The Matrix' Follow The White Rabbit was a good example. The MSTK discs pushed the ideas of a subtitle track to animate the silhouettes of the characters over clean video. There were lots of clever things that when seen for the first time, you nod at the effectiveness, then you think about what was done, and you nod again at the cleverness.


Awesome! Thank you very much for the thorough answers to my questions :)

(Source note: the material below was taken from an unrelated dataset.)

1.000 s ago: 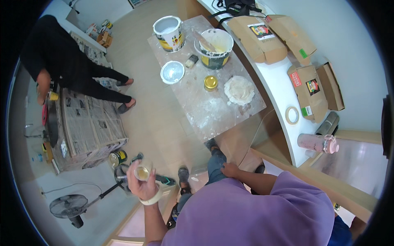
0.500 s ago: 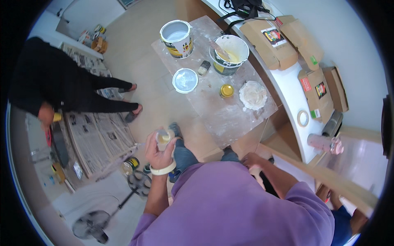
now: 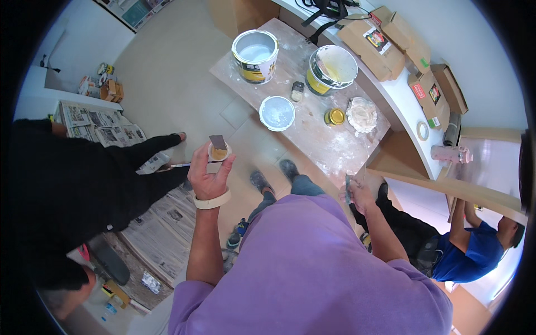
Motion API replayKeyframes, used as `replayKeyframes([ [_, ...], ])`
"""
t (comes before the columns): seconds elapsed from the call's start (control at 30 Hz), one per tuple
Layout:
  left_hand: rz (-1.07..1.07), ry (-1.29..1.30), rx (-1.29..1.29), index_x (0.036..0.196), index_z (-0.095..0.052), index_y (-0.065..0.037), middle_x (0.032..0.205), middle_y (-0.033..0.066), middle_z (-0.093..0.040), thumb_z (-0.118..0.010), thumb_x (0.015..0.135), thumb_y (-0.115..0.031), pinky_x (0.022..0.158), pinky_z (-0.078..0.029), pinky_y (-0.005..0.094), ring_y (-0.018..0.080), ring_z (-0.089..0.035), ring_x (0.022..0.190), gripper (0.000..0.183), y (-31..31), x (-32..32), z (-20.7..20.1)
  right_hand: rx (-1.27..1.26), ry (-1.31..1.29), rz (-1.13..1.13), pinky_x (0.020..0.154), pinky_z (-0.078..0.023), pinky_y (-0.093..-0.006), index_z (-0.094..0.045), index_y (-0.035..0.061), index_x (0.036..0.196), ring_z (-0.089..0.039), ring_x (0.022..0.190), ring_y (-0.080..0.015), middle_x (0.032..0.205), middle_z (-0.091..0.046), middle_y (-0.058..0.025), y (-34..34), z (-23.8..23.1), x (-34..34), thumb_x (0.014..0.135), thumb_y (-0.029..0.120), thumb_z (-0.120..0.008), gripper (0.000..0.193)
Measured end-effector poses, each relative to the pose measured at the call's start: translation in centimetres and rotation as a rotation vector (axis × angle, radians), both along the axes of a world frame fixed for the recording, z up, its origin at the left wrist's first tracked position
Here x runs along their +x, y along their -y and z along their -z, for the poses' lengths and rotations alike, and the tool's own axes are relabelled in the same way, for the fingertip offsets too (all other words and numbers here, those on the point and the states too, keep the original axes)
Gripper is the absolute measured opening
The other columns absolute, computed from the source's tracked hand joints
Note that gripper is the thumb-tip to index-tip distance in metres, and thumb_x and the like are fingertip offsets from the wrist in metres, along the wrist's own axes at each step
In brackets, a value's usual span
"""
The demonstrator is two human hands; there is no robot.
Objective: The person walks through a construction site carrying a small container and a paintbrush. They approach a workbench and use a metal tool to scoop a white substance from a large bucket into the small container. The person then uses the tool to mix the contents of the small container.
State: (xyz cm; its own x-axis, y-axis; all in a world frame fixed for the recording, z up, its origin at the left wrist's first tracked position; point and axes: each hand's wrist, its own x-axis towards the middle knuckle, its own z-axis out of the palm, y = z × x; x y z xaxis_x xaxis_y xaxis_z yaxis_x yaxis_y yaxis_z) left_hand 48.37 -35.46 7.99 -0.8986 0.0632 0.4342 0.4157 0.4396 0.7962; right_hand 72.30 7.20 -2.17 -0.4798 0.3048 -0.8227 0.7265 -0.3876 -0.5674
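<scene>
My left hand is closed round a small white cup with yellowish stuff inside. From the cup a flat grey piece stands up. A thin pale stick juts sideways past the fingers, and a cream tape roll circles the wrist. My right hand, low by the near corner of the board, grips a thin grey-green blade-like thing, seen nearly edge-on. Its exact kind is unclear.
A spattered board bears two paint buckets, a lid, a brush, a yellow-lidded jar and a crumpled white bundle. People stand left and right. A white shelf holds boxes.
My right hand has come out from beside my body, showing the blade-like thing. A grey piece now stands in the cup. The view has shifted; the person at left is nearer.
</scene>
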Motion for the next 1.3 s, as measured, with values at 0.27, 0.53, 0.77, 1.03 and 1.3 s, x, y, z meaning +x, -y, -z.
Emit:
replayKeyframes([
  [0.27, 0.047, 0.08, -0.095, 0.126, -0.071, 0.0, 0.111, 0.013, -0.074, -0.093, 0.084, -0.017, 0.085, -0.057, 0.0363, 0.0253, -0.073, 0.093, 0.05, 2.6, -10.5, -0.2, 0.048, -0.231, -0.004, 0.077, -0.066, -0.0393, -0.053, -0.0012, 0.133, -0.077, 0.089, -0.0282, 0.114, -0.071, -0.0212, 3.8, -0.5, -16.3, 0.11, 0.011, -0.053, 0.026],
  [0.53, 0.161, 0.159, -0.191, 0.126, -0.073, -0.001, 0.113, 0.0128, -0.075, -0.094, 0.08, -0.011, 0.087, -0.057, 0.0364, 0.0239, -0.072, 0.098, 0.051, 0.6, -23.5, -0.3, -0.121, -0.582, -0.035, 0.076, -0.056, -0.0295, -0.054, -0.0041, 0.148, -0.068, 0.083, -0.0165, 0.1, -0.067, -0.0096, 9.9, -4.2, -35.9, 0.102, 0.003, -0.054, 0.047],
  [0.77, 0.378, 0.107, -0.205, 0.124, -0.073, -0.001, 0.112, 0.0111, -0.075, -0.093, 0.083, -0.017, 0.09, -0.057, 0.0353, 0.0212, -0.072, 0.096, 0.049, -2.1, -33.8, 2.2, 0.05, -0.488, -0.036, 0.071, -0.051, -0.0275, -0.06, -0.0043, 0.143, -0.061, 0.079, -0.0125, 0.098, -0.065, -0.0049, 9.6, -8.9, -43.7, 0.103, 0.007, -0.055, 0.041],
  [1.03, 0.73, 0.38, -0.221, 0.124, -0.071, 0.001, 0.11, 0.0147, -0.076, -0.095, 0.082, -0.024, 0.088, -0.056, 0.0364, 0.0237, -0.072, 0.096, 0.054, -0.7, -45.3, 7.0, 0.257, -0.525, 0.461, 0.072, -0.05, -0.0269, -0.069, -0.0048, 0.124, -0.062, 0.078, -0.0116, 0.093, -0.067, -0.0057, 16.1, -8.7, -50.3, 0.103, 0.012, -0.058, 0.029],
  [1.3, 1.068, 0.198, -0.213, 0.125, -0.071, -0.001, 0.112, 0.0161, -0.074, -0.094, 0.081, -0.025, 0.09, -0.057, 0.0401, 0.0308, -0.07, 0.1, 0.055, 0.2, -51.4, 6.6, 0.657, -0.369, -0.036, 0.065, -0.046, -0.0301, -0.073, 0.0002, 0.116, -0.054, 0.07, -0.0113, 0.082, -0.063, -0.0015, 24.0, -11.2, -57.9, 0.099, 0.017, -0.072, 0.024],
])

It made me smile a little realizing I'm now the old guy with stories. You should definitely follow up with more old greybeards (beard not required) to find out their stories. Shortly after leaving that DVD shop, I wound up moving to LA for another post house. My engineering team worked in a cubicle farm, but there was this one senior engineer that had his own office with a door! Who was this guy? He only worked on "special projects". One day, we had an offsite meeting with the full engineering team. I got the chance to chat to this mysterious engineer, and whoa did he have some stories. This guy was LEGEND! The conversation started with our common experience with film telecines (the equipment used to transfer film to video). He was surprised that I knew what a flying spot scanner[0] was, and proceeded to tell me his story that showed me how LEGEND he was. He and his brother had received a Rank telecine and over the course of a summer, converted it to a method of continuous scanning of the film by storing frames into a custom made memory bank to allow for the creation of the 2:3 telecine cadence. Because they had this bit of memory buffer, they also introduced a bit of noise reduction. Apparently, this was one of the first live capable noise reductions. So much so, that in July 1969, a certain image of a certain person taking his first steps found its way through his equipment for a little bit of clean up before hitting the air waves. After picking my jaw up from the floor, I proceed to buy this man another round from the open bar, but still. I now always try to get the senior coworkers talking.